(What this task involves)
Lines from the beginning of the data through the line containing "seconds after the" are to be copied exactly, with no other line included.

(Data excerpt)

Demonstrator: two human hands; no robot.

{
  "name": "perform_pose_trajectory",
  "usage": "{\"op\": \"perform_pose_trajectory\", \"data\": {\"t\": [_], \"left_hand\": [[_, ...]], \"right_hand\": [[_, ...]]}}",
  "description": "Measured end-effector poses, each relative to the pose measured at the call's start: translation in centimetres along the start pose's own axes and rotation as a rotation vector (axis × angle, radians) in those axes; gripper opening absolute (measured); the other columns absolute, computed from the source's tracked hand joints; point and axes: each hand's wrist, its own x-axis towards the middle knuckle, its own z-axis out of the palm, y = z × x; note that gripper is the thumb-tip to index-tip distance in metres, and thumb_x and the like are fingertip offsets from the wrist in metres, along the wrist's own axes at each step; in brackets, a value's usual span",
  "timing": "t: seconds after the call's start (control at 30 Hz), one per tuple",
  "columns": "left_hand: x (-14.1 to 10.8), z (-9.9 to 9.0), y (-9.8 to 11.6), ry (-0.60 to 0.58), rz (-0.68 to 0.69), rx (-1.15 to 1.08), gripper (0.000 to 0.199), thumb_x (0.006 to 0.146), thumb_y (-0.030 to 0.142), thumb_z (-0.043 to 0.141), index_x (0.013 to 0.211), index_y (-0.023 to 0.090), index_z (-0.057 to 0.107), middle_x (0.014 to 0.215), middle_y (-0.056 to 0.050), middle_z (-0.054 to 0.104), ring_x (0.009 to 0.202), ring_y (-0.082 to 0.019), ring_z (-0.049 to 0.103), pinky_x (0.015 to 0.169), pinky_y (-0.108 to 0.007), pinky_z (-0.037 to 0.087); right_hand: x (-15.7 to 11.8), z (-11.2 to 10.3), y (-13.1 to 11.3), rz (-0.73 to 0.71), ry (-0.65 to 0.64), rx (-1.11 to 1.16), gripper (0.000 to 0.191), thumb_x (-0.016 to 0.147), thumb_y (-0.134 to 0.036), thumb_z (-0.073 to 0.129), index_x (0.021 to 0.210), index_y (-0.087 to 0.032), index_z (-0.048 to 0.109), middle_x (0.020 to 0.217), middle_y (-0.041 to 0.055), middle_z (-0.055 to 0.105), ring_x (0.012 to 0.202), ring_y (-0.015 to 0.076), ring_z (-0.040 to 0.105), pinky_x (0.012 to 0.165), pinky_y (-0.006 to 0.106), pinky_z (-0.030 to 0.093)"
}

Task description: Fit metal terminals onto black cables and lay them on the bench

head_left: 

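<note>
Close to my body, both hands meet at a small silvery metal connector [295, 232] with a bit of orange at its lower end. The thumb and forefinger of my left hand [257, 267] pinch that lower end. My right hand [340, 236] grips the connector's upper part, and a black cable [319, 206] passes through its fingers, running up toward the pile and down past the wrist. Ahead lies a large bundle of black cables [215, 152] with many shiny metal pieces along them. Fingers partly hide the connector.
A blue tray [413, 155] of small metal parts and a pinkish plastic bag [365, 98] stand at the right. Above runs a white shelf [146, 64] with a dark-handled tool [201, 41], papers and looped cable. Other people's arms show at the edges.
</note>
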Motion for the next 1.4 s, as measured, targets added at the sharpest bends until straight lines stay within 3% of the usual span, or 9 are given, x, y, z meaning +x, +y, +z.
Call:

(Your solution)
Demonstrator: two human hands; no robot.

{
  "name": "perform_pose_trajectory",
  "usage": "{\"op\": \"perform_pose_trajectory\", \"data\": {\"t\": [_], \"left_hand\": [[_, ...]], \"right_hand\": [[_, ...]]}}",
  "description": "Measured end-effector poses, each relative to the pose measured at the call's start: translation in centimetres along the start pose's own axes and rotation as a rotation vector (axis × angle, radians) in those axes; gripper opening absolute (measured); the other columns absolute, computed from the source's tracked hand joints; point and axes: each hand's wrist, its own x-axis towards the middle knuckle, its own z-axis out of the palm, y = z × x; note that gripper is the thumb-tip to index-tip distance in metres, and thumb_x and the like are fingertip offsets from the wrist in metres, along the wrist's own axes at each step; in brackets, a value's usual span",
  "timing": "t: seconds after the call's start (control at 30 Hz), one per tuple",

There is nothing further to this exercise.